KeyBanc Capital Markets analyst Steve Barger upgraded the ratings on Lincoln Electric Holdings, Inc. LECO to Overweight from Sector Weight, with a price target of $232.
LECO's strong focus on execution has resulted in an "outstanding price realization," volume-driven operating leverage, record operating margin, and strong EPS visibility on EV charging growth, notes the analyst.
The analyst believes the company's earnings stability comes from its market-leading position in a ~$24 billion Global Welding market (LECO ~15% Global share).
The welding segment will be a crucial driver of revenues (Americas Welding segment: 61% of FY22 sales, 73% of FY22 EBIT). The analyst estimates the segment (excluding Automation, and EV Charging) to contribute ~51% of total EPS in 2023, ~42% in 2025, and ~35% in 2030.
Recent end-market commentary has mainly been positive, albeit with some conflicting macro concerns, and LECO's 1Q23 results reflected solid activity levels in most major end markets.
Barger expects 2023 will remain resilient, driven by elevated backlogs, and LECO's Energy, Automotive, and Heavy Industries each up a low-teens % at a minimum.
Barger increased the 2023 EPS estimate to $8.90 from $8.82 (consensus $8.97).
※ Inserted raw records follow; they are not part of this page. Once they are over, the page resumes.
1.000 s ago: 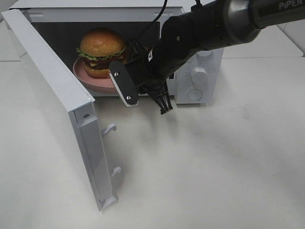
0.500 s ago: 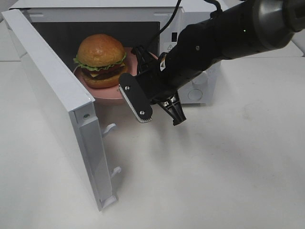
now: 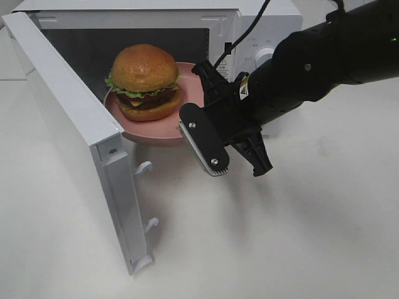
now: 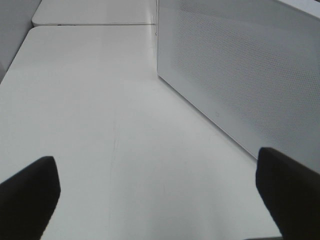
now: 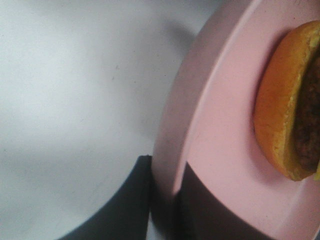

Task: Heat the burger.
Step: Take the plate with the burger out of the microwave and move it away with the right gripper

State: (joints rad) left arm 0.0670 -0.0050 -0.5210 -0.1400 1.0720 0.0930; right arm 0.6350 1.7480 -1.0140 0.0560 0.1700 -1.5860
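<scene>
The burger (image 3: pixel 144 81), with a golden bun, lettuce and a dark patty, sits on a round pink plate (image 3: pixel 153 134). The plate hangs at the mouth of the open white microwave (image 3: pixel 156 15), partly out past its front edge. My right gripper (image 3: pixel 187 126) is shut on the plate's near rim. In the right wrist view its dark fingers (image 5: pixel 127 205) pinch the pink rim (image 5: pixel 172 150), with the burger's bun (image 5: pixel 280 115) just beyond. My left gripper (image 4: pixel 160 195) stands open with nothing in it over bare table, and it does not show in the exterior high view.
The microwave door (image 3: pixel 68 106) swings wide open to the left, with its latch hooks (image 3: pixel 144 168) sticking out. Its dotted outer face (image 4: pixel 240 75) stands close to my left gripper. The control knob (image 3: pixel 265 56) is partly hidden behind my right arm. White tabletop (image 3: pixel 280 237) lies in front.
My right gripper has drawn the plate and burger out toward the front right, from deeper inside the microwave to its mouth. The left gripper has stayed open.
</scene>
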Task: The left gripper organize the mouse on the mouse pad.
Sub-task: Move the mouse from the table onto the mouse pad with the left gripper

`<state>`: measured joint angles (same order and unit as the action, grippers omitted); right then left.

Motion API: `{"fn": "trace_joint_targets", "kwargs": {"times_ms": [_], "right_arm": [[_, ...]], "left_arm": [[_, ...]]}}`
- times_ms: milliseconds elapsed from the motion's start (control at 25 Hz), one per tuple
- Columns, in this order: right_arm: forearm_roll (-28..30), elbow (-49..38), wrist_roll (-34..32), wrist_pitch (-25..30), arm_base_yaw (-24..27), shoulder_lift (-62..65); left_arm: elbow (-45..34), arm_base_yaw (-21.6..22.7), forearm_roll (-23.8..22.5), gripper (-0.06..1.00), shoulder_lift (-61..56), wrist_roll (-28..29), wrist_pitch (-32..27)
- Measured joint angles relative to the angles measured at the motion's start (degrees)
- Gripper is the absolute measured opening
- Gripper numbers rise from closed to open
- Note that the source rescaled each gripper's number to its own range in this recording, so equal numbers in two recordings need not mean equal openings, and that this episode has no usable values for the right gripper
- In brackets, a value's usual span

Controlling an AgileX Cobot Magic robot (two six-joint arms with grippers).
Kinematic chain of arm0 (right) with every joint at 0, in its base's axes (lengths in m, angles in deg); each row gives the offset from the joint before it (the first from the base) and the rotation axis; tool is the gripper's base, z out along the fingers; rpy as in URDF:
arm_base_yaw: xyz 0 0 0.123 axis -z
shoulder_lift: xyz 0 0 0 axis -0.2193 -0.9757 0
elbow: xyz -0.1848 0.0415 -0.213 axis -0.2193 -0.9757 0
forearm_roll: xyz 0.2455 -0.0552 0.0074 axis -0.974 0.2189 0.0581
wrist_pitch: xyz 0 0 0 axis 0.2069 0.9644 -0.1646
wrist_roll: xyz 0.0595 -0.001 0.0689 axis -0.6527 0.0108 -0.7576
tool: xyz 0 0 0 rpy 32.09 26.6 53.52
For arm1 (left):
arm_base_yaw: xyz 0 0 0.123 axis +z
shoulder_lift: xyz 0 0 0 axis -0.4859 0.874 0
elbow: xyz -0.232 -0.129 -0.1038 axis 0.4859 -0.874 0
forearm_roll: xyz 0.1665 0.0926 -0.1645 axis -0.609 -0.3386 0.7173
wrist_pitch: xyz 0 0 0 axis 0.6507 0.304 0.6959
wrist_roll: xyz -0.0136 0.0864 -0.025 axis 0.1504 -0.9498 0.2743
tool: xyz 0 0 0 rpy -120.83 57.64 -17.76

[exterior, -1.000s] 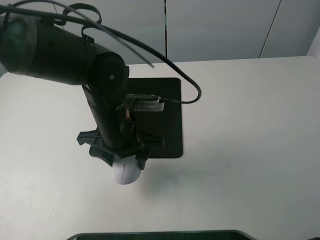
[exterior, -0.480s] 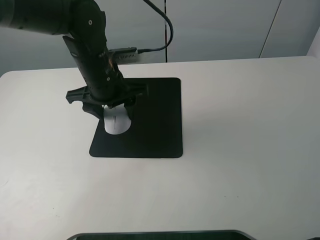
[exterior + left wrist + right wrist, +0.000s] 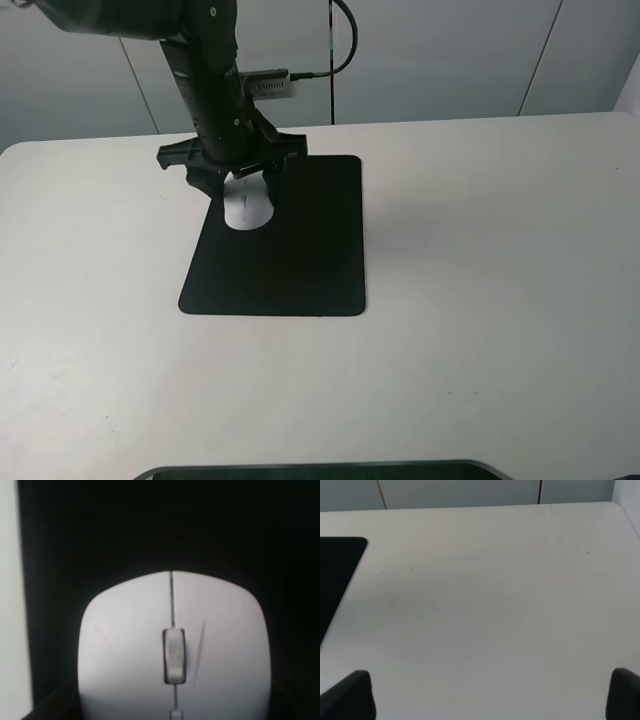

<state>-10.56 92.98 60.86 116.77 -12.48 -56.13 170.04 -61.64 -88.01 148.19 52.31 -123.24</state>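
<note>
The white mouse [image 3: 245,210] is over the far left part of the black mouse pad [image 3: 300,260], held between the short black fingers of my left gripper [image 3: 243,195], which is shut on its sides. I cannot tell whether the mouse touches the pad. The left wrist view is filled by the mouse [image 3: 172,645], its grey scroll wheel in the middle, with the dark mouse pad [image 3: 150,525] behind it. My right gripper [image 3: 485,695] is open over bare table, its fingertips [image 3: 347,695] far apart, and the mouse pad [image 3: 335,565] corner lies off to one side.
The white table [image 3: 480,250] stretches wide to the right and front of the pad. A dark rounded object [image 3: 320,470] shows at the front edge. Grey wall panels stand behind the table. The left arm and its cable rise over the far left corner.
My left gripper has carried the mouse from the table in front of the pad, across the pad's near left edge, to its far left part.
</note>
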Motion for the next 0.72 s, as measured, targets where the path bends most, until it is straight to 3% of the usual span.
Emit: {"fn": "trace_joint_targets", "kwargs": {"times_ms": [280,720], "right_arm": [[0.0,0.0,0.0,0.0,0.0,0.0],[0.0,0.0,0.0,0.0,0.0,0.0]], "left_arm": [[5.8,0.5,0.5,0.04,5.6,0.2,-1.2],[6.5,1.1,0.5,0.04,10.7,1.2,0.0]]}}
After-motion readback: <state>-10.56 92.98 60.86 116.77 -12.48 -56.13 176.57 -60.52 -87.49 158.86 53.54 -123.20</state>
The analyst raised the 2024 EPS estimate to $9.69 from $9.45 (consensus $9.58).
The analyst expects LECO's recent acquisition of Fori ($225 million expected annual revenues) to significantly boost the company's goal of $1 billion in Automation revenues by 2025.
LECO is moving into the ranks of companies that are "on-sale" in recessions, and industrial investors should lean toward being long for long periods.
Price Action: LECO shares are trading higher by 0.42% to $194.90 on the last check Wednesday.